The stranger held her step for a moment, and then continued. “It will cost you nothing, of course. I go the same way,” she said, looking sideways at Gryphon.
“I’m sorry. Did I offend you?” Gryphon asked anxiously.
Andra rolled her eyes. Sometimes he was just too bloody nice.
“You do not offend, boy. I just do not know many people who would offer to pay for a service when a price was not asked for.”
After a few more hours of walking, the woman stopped them at a river. “This is the Lithe. We will reach Lithe’s Bend tomorrow, but your horses can rest now.”
Andra nodded, then relieved Midnight of his saddle and let him roam freely; she knew he would not stray far. Midnight was the first warhorse Andra had trained, believing him to be for a general in the Almanian army. She had done her best to show her patriotism. She had been more than a little surprised when her mother said that Midnight was her own to keep. After seeing him with Cralden and then the bannis, she was more than a little proud.
After brushing his almost purple-black coat, Andra sat down by the fire with Gryphon and the stranger.

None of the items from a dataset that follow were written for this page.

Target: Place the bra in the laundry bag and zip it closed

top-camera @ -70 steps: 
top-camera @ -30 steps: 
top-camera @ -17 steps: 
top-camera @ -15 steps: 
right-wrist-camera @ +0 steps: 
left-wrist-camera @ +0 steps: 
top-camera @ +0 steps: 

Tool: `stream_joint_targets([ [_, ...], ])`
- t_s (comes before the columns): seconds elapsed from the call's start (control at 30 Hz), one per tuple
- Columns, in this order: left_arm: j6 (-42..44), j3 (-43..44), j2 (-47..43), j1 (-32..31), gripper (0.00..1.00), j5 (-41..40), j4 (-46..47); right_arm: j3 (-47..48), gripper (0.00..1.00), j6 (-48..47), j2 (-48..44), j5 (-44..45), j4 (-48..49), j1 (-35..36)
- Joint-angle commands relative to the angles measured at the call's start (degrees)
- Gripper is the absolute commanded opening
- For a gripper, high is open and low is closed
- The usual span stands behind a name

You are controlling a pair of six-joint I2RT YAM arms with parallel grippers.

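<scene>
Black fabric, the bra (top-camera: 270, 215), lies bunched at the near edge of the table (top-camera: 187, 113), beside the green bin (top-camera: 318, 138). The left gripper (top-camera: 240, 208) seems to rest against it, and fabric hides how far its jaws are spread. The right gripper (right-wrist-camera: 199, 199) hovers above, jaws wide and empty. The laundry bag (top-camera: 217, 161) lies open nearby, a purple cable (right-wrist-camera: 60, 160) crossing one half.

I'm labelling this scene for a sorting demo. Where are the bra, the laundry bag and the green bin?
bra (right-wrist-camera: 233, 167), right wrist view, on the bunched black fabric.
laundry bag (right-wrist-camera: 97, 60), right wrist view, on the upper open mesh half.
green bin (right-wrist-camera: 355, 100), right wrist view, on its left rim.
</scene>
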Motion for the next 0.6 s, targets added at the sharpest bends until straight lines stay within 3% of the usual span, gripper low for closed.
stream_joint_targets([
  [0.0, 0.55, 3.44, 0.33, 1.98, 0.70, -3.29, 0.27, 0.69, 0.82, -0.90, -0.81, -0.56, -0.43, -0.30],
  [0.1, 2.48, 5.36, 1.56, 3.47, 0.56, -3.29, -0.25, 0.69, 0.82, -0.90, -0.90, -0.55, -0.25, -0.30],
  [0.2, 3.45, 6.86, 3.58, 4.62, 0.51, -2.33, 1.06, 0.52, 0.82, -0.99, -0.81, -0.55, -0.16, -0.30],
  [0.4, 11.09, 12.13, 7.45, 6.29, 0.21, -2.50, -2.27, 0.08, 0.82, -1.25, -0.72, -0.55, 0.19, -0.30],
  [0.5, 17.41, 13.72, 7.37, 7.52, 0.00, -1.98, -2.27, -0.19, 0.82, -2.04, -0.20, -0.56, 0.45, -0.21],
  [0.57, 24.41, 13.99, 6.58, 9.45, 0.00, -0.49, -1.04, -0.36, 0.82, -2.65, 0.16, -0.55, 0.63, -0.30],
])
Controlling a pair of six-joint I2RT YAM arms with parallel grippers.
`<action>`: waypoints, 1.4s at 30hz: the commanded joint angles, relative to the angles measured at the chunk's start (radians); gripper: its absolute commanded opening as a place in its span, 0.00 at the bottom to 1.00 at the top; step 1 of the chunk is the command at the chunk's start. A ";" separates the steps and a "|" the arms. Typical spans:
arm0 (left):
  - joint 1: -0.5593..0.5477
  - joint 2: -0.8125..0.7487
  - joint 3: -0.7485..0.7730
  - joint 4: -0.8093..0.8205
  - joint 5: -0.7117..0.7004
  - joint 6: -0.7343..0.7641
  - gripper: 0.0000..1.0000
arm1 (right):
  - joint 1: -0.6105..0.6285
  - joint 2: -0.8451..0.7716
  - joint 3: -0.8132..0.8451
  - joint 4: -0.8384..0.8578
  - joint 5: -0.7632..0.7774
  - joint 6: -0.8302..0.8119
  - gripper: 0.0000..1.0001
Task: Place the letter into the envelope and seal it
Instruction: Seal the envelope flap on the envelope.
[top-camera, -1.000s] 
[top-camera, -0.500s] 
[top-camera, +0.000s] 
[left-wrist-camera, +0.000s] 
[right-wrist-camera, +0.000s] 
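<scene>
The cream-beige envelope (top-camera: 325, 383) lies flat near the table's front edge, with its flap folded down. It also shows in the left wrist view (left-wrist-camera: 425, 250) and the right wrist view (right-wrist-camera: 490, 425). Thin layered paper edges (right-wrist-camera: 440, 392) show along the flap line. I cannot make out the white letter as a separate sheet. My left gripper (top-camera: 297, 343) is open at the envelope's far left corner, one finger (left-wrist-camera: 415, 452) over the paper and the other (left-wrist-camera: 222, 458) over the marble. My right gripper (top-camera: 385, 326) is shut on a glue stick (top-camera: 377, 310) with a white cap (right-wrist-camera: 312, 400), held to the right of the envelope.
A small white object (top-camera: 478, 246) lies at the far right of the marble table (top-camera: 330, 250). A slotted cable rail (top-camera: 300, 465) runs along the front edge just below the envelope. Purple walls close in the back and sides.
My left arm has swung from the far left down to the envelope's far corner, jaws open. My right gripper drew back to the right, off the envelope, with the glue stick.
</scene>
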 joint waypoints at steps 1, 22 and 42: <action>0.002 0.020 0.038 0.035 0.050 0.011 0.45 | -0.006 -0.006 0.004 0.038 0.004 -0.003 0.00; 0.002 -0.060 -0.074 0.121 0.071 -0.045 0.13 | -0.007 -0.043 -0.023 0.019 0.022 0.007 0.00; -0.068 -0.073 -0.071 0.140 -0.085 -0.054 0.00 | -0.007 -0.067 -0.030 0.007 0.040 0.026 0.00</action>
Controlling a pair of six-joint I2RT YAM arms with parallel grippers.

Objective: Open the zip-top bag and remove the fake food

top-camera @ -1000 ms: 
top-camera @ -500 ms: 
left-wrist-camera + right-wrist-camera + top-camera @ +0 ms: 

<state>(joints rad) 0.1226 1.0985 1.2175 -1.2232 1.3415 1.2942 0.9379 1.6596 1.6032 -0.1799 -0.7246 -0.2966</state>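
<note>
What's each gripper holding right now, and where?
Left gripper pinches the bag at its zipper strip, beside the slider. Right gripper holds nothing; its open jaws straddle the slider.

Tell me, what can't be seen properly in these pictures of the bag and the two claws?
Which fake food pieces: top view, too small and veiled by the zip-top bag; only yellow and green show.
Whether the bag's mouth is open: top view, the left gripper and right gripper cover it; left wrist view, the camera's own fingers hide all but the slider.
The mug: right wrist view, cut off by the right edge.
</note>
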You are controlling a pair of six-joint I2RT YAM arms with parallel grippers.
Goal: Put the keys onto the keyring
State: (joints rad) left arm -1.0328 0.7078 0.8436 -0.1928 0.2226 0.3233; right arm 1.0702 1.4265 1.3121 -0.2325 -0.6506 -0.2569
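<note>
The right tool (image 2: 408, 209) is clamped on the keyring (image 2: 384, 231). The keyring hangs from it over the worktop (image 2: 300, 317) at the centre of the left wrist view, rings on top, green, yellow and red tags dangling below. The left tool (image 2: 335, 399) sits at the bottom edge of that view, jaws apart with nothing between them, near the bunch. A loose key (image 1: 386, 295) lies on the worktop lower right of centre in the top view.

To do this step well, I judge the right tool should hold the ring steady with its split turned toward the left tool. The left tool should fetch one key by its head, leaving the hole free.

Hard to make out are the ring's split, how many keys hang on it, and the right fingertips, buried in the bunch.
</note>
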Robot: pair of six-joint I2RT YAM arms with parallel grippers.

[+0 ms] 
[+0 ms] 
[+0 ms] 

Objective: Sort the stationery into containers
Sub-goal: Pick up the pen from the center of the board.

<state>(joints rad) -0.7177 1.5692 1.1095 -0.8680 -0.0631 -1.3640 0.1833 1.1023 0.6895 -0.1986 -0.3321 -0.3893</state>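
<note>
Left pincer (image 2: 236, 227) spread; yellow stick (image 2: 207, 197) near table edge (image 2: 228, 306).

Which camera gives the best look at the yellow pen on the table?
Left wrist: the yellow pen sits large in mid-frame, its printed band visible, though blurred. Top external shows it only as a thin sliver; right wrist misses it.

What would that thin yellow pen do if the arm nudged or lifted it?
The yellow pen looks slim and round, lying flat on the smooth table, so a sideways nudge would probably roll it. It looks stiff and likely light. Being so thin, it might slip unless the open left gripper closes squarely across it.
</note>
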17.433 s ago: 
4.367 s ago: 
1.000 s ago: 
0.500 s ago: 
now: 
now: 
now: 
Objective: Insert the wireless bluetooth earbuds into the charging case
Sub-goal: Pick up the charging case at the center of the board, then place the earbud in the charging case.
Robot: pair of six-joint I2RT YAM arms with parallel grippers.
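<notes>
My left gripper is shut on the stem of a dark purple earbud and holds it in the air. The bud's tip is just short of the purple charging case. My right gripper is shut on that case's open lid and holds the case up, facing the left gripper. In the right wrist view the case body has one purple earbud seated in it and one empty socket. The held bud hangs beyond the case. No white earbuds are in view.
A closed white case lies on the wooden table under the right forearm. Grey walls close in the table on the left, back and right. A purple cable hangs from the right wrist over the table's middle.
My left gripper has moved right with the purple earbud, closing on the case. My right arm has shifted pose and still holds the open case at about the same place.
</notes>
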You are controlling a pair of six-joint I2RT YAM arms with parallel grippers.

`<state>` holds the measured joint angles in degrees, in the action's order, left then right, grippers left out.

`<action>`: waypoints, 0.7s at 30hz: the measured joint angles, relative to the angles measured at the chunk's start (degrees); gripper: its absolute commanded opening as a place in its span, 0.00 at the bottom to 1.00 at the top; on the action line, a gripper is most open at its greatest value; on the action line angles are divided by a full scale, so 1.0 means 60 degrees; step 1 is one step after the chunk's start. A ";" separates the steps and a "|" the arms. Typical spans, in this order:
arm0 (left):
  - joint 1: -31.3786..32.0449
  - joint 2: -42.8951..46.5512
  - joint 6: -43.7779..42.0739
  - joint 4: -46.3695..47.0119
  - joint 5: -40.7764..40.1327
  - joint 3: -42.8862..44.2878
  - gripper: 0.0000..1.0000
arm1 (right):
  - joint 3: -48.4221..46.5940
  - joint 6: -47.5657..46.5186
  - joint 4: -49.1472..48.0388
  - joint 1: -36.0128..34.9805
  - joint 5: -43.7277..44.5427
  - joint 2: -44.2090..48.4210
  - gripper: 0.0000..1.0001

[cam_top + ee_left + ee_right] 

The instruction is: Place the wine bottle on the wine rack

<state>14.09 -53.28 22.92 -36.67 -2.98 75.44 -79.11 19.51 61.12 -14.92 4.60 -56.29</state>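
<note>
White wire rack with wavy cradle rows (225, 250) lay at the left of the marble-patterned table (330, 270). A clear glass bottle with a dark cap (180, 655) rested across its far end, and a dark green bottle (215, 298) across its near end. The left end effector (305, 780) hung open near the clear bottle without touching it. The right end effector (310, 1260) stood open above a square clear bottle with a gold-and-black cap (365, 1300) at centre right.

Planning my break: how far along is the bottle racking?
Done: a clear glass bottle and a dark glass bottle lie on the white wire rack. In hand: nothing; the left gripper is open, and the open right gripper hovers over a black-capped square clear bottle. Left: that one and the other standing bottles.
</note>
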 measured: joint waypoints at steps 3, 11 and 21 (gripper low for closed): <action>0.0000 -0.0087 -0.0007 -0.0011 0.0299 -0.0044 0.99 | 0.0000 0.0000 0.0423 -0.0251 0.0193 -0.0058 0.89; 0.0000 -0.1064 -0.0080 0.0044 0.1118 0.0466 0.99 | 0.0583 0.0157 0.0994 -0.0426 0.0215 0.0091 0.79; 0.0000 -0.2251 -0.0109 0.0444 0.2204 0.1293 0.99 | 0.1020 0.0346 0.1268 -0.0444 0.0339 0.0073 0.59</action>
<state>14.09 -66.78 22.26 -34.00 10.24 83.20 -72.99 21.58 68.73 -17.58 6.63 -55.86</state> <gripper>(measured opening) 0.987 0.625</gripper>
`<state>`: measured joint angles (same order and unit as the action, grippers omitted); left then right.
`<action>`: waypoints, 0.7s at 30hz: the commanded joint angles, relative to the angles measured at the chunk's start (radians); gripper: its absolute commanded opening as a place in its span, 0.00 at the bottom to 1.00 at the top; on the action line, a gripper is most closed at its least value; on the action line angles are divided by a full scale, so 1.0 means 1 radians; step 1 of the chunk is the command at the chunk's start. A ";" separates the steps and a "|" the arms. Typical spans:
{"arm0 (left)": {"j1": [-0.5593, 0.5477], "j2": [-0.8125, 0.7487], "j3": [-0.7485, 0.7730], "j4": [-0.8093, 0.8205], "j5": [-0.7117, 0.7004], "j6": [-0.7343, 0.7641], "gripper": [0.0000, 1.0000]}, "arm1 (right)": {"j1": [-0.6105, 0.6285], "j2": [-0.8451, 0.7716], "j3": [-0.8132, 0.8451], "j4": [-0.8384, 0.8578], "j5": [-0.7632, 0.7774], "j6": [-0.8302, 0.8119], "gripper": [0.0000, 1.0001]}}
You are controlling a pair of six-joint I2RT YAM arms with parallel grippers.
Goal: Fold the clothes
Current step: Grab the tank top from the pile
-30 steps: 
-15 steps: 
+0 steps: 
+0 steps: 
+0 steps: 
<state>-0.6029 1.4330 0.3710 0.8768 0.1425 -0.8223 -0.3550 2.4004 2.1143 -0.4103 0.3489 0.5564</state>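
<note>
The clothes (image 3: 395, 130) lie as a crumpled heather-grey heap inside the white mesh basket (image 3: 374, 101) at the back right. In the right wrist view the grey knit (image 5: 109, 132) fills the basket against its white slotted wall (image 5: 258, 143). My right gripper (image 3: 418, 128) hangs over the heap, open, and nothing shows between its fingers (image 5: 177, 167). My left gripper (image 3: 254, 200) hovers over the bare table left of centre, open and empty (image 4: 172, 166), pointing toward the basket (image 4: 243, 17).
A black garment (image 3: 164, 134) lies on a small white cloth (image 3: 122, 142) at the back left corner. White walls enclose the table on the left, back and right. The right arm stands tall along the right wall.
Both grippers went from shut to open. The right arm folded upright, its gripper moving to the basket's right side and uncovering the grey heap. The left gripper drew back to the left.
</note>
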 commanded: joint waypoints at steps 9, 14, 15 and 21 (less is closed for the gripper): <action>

They were eating several fish that the woman had caught. Andra had been with Midnight longer than she had thought. Gryphon handed her a fish on one of the wooden plates he had packed. Andra took the plate, but she was still curious about their saviour.
“Not to be rude,” Andra began, “but I still don’t know who you are and I would feel more comfortable if I did.”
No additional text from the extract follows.